Таким образом, мы видим, что о Дарий III речь не идет. Отметим просто, что указание "Дарий, сын Гистаспа" предполагает наличие подразумеваемой ссылки на другого Дария, с которым предупрежденный читатель не должен его спутать. Трудно сделать хоть какой-то вывод из подобного отсутствия информации, тем более, что Дарий II также не упоминается, и тем более, что Артаксеркс III и Арсес проигнорированы. Ни первый ни вторые не относятся, очевидно, к категории "царей, достойных памяти". Автор не объясняет причин своего выбора персонажей, но ясно, что избранные им фигуры составляют портрет идеального царя: рожденный как простое частное лицо, он отличается своими физическими качествами и исключительным личным мужеством в бою, а также личными человеческими качествами, порой проявляющимися больше всего в частной жизни (сыновняя любовь Артаксеркса II). Все это достаточно банально: речь не идет, собственно говоря, об индивидуализированных портретах. Ясно, что пассаж является всего лишь кратким резюме утраченного труда Непота, которое он посвятил "царям иных народов" и к которым он отсылает свои читателей.
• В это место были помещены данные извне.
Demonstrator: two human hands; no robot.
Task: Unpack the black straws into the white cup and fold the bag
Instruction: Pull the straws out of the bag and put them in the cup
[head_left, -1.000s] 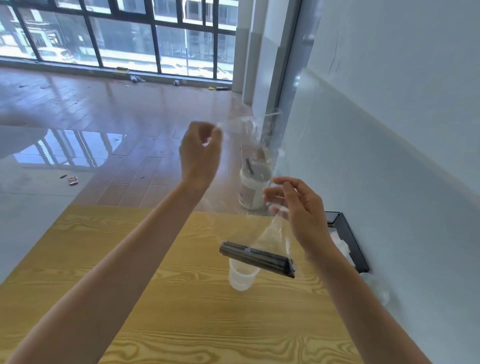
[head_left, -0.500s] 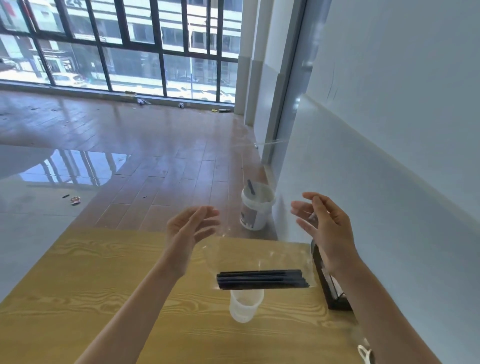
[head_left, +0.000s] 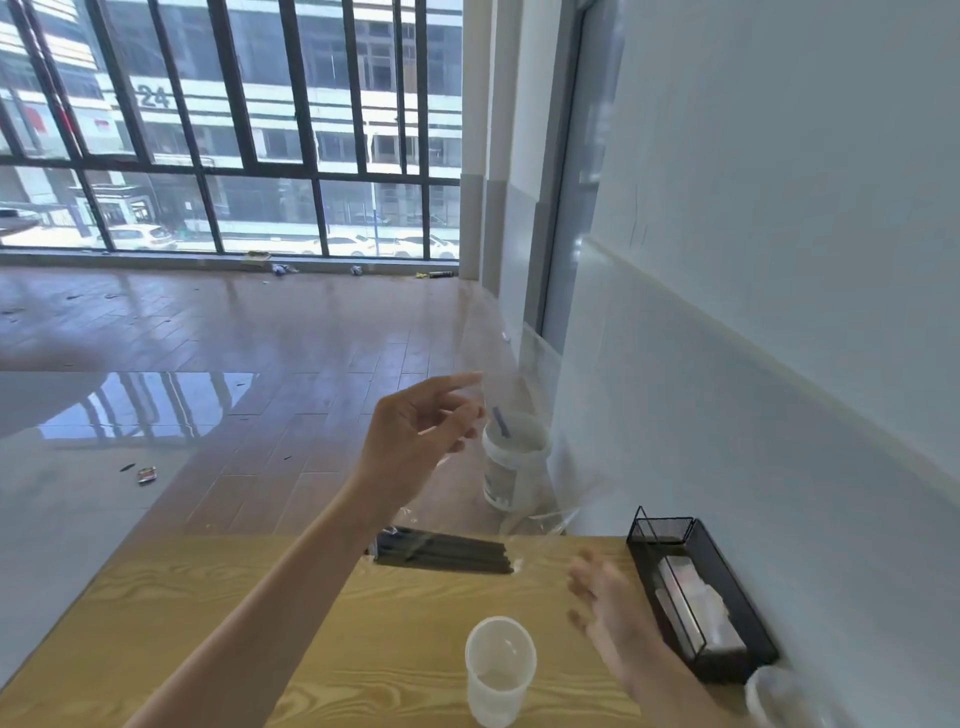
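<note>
The black straws (head_left: 441, 556) lay bundled inside the clear bag (head_left: 524, 499), in the middle of the frame, hanging over the far edge of the wooden table (head_left: 208, 623); I could not tell whether the bundle touched the tabletop. Below them, toward the bottom centre, the white cup (head_left: 500, 670) stood upright on the table, well apart from the straws and holding none of them. My left hand (head_left: 421, 436) was raised just above the centre, its fingers pinching the bag's thin upper edge (the film was nearly invisible against the floor), so the bag hung down from it. My right hand (head_left: 608, 603) sat low at the lower right, between cup and black wire tray (head_left: 696, 597), fingers spread and relaxed, holding nothing, though heavily blurred. The tray sat against the white wall (head_left: 779, 312) on the right. Beyond the table, a white bucket (head_left: 511, 457) stood on the wooden floor, and large windows (head_left: 234, 130) filled the upper left.
</note>
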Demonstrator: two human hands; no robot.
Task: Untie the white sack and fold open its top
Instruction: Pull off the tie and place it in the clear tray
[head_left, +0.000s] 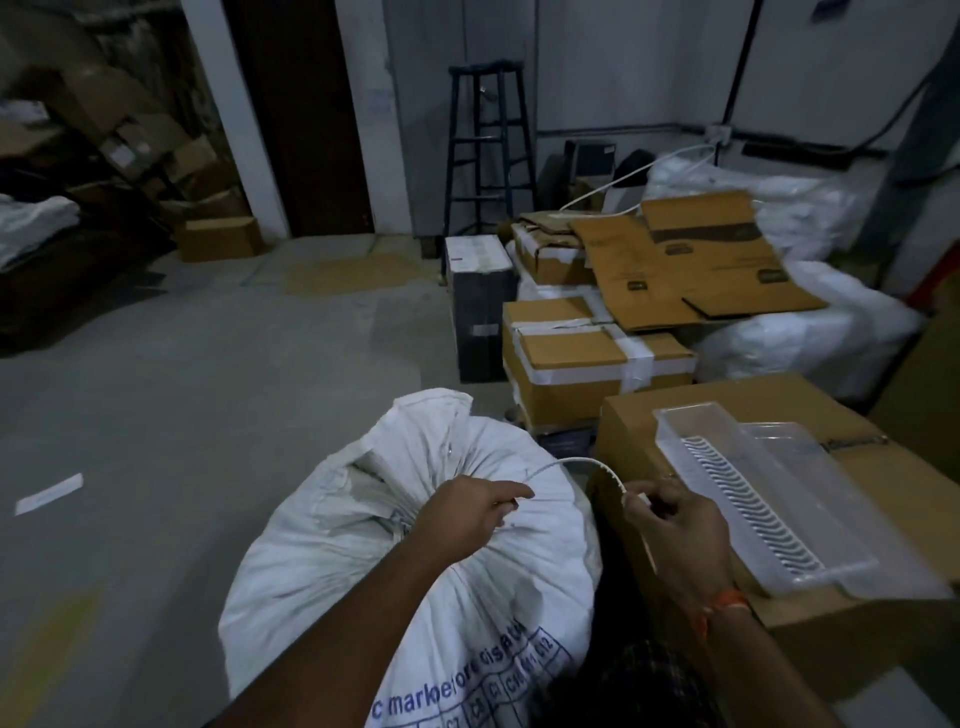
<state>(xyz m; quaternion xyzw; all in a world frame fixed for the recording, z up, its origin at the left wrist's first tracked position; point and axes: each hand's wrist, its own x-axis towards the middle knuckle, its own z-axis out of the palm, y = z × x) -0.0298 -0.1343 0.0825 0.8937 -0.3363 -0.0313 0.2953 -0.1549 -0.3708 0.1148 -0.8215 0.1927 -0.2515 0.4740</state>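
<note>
White sack (363, 545) stands on floor, neck bunched. Left hand (462, 512) and right hand (670, 512) each pinch one end of the white cord (571, 461), arched slack between them. Draw cord free along neck (avoid re-cinching). Cardboard box (649, 421) crowds right side; open floor (156, 415) lies left.

The white sack (395, 561) stands on the floor in the near middle, just left of a cardboard box. It is a full, bulging woven bag with blue printed lettering low on its near side. Its top is gathered into creased folds, and a thin white tie cord (576, 462) arcs out rightward from the bunched neck.
</note>
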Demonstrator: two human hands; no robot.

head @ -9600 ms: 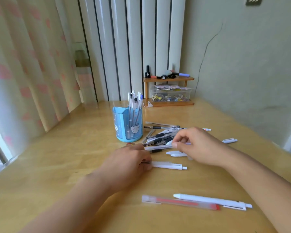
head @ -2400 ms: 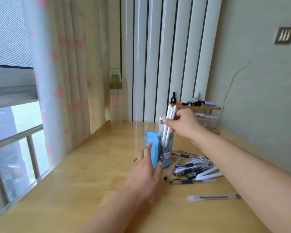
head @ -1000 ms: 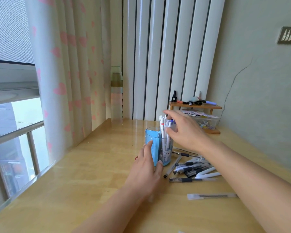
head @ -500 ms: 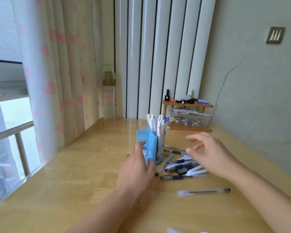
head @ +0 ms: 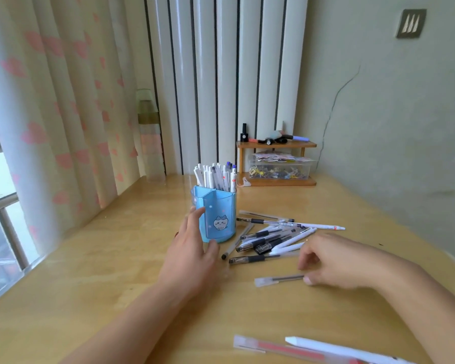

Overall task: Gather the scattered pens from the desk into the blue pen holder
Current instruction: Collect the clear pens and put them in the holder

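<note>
Nearest desk edge, right: red translucent pen point(head: 286, 349) and white pen point(head: 339, 352) lie side by side, long axes left-right, white one just beyond; right ends cut off by the frame.
Desk point(head: 90, 271): light wood, glossy.
Right hand point(head: 336, 261): low over the desk, right of centre, blurred. Fingers curled downward, a fingertip at the right end of the clear pen; cannot tell if it pinches the pen or only touches it.
Clear pen point(head: 279, 279): lies alone, flat, left-right, frosted cap at left, near side of the pile and apart from it.
Left hand point(head: 192, 256): fingers straight and slightly spread, pointing far. Fingertips against the left wall of the holder, thumb at its near base. Not wrapped round it.
Pen pile point(head: 268, 239): loose fan of black-grip gel pens and white pens flat on the desk, just right of the holder, several overlapping. One slim pen lies diagonal with its tip near the holder base. Longest white pen reaches farthest right.
Blue pen holder point(head: 220, 216): upright, centre of desk, multi-compartment, cartoon cat on the near face. Near compartment looks empty.
Pens in holder point(head: 216, 176): bunch of mostly white pens standing upright in the far compartment, tops well above the rim.
Wooden shelf point(head: 276, 145): far side against the wall, small items on top, clear box point(head: 279, 169) of small bits beneath.
Far left: curtain point(head: 50, 114) with pink hearts, window behind it.
</note>
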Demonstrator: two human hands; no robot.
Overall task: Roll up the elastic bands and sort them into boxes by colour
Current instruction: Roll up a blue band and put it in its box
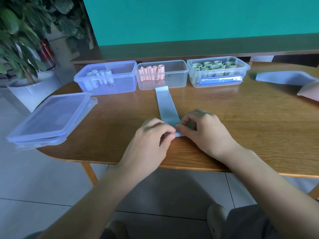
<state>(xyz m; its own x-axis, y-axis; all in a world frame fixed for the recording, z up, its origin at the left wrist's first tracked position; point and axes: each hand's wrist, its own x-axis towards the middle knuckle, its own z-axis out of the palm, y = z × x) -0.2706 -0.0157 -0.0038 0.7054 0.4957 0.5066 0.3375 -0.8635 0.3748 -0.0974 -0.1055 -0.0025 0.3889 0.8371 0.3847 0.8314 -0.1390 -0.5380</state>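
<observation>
Writing: each of the three boxes carried dark handwritten marks on its front wall; none could be read with certainty.
Left hand [152,133]: fingers curled and closed, pinching the near end of the blue band [166,107] from its left side, close to the near edge of the tabletop [250,121].
Right hand [203,130]: fingers bent and closed on the same near end from the right; fingertips of both hands nearly met over a small rolled fold.
Blue band: lay flat in a strip from the hands toward the far edge, its far end just in front of the middle box.
Left box [105,76]: bluish, held pale blue rolls [101,74].
Middle box [162,75]: clear, held pink rolls [151,70] at its left side.
Right box [218,71]: clear, held green rolls [214,65]; a blue strip showed at its front.
Lids [50,118]: stacked at the left edge of the tabletop, overhanging it.
Loose bands: a blue one [283,77] and a pink one [309,93] lay at the right edge.
</observation>
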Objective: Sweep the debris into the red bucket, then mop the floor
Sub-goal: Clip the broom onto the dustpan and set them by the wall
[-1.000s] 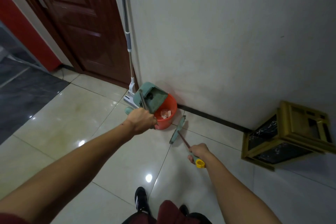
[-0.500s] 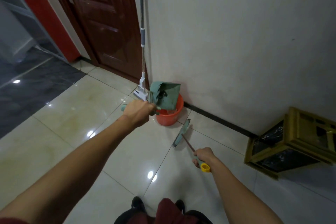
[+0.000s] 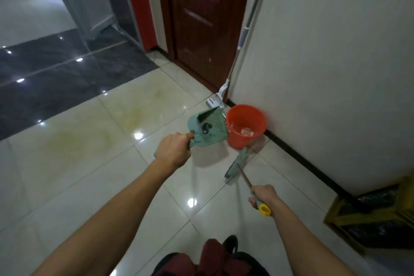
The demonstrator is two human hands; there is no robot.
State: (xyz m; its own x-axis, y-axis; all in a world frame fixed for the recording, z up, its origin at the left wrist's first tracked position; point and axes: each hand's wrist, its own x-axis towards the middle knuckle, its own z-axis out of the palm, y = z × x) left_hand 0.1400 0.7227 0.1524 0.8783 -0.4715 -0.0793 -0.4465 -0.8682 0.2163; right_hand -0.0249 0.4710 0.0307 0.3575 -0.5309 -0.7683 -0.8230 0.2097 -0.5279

Конечно, по весьма очевидной причине в подавляющем большинстве этот труд посвящен греческим и римским вождям и стратегам. Среди "Жизнеописаний" Плутарха Великому царю - а именно Артаксерксу II, - посвящен один-единственный рассказ. Это жизнеописание весьма необычно, так как это единственный рассказ, посвященный Плутархом не кому-либо из греков или римлян, и который, единственный из трех, не сопровождается никакой параллелью. Выбор Артаксеркс II объясняется, вероятно - по крайней мере, частично, - избытком информации, которую Плутарх нашел у Ктесия, Динона, Ксенофонта и некоторых других, а также, вероятно, у Датамеса, сатрапа Каппадокии, который взбунтовался против Артаксеркса II.
В сборниках exempla ситуация совершенно аналогичная. Среди финансовых и военных хитростей, собранных автором "Экономик" и Полиеном, Датамес является единственным персом, представленным в галерее знаменитых военачальников, составленной Корнелием Непотом. Если взять другой труд Плутарха, а именно "Apophtegmata" ("Апофтегмы"), приписываемые царям и знаменитым людям, то там есть упоминания о нескольких Великих царях: помимо Артаксеркса II, воспоминание о котором открывает сборник и предваряется льстивым и просительным посвящением автора императору Траяну, здесь можно встретить Дария I, Ксеркса, Артаксеркса I, Кира Младшего и его мать Парисатиду, а также двух военачальников IV века до н.э., Оронта и Мемнона, один из которых (Мемнон) был одним из военачальников, к которым прислушивался Дарий III: но о самом Великом царе там ничего не говорится, кроме как одновременно с историей, в которой восхваляется его победитель [48]
.Взамен Дарий III мимолетно появляется в "Пестрых рассказах" Элиана из Пренесты, другого автора коротких нравоучительных историй римского периода. Он упомянут в списке из двадцати персонажей, которые, имея достаточно простое происхождение, достигли вершин власти: в этом списке есть два персидских царя - Дарий I, в подобном же контексте встречающийся у Непота и в "Историях" Геродота, и Дарий III, который в этом случае был отнесен к рабам, что одновременно неточно и несколько чрезмерно [49]
. Еще два упоминания о Дарий III можно найти в другом сборнике того же автора ("Животные"), и в обоих случаях восхваляется верность домашних животных. В форме трогательных историй о взаимной преданности между хозяином и животным эти краткие истории иллюстрируют плачевную судьбу Великого царя, вынужденного в одном случае (VI.48) спешно бежать с поля битвы (в чем ему помогает его кобыла) а в другом случае (VI.25) умирать в ужасном одиночестве (с ним оставался только его верный пес). Эти exempla находятся на пересечении интересов двух типов тематических сборников: "смерть знаменитых людей" и истории животных, верных своим хозяевам и даже спасающих их от смерти. Известна также история Дария I, спасенного верблюдом, который нес его запасы еды [50].В "Памятных деяниях и высказываниях" Валерия Максима Дарий появляется только в историях, посвященных подвигам Александра, победителя персов [51]
, или мужеству македонцев, из которых автор извлекает следующую мораль: "Если бы это чудо оказалось перед глазами Дария, он знал бы, что солдаты этой нации не могут быть побежденными, поскольку он понял бы, что уже с ранних лет они обладали подобной выносливостью и стойкостью" [52].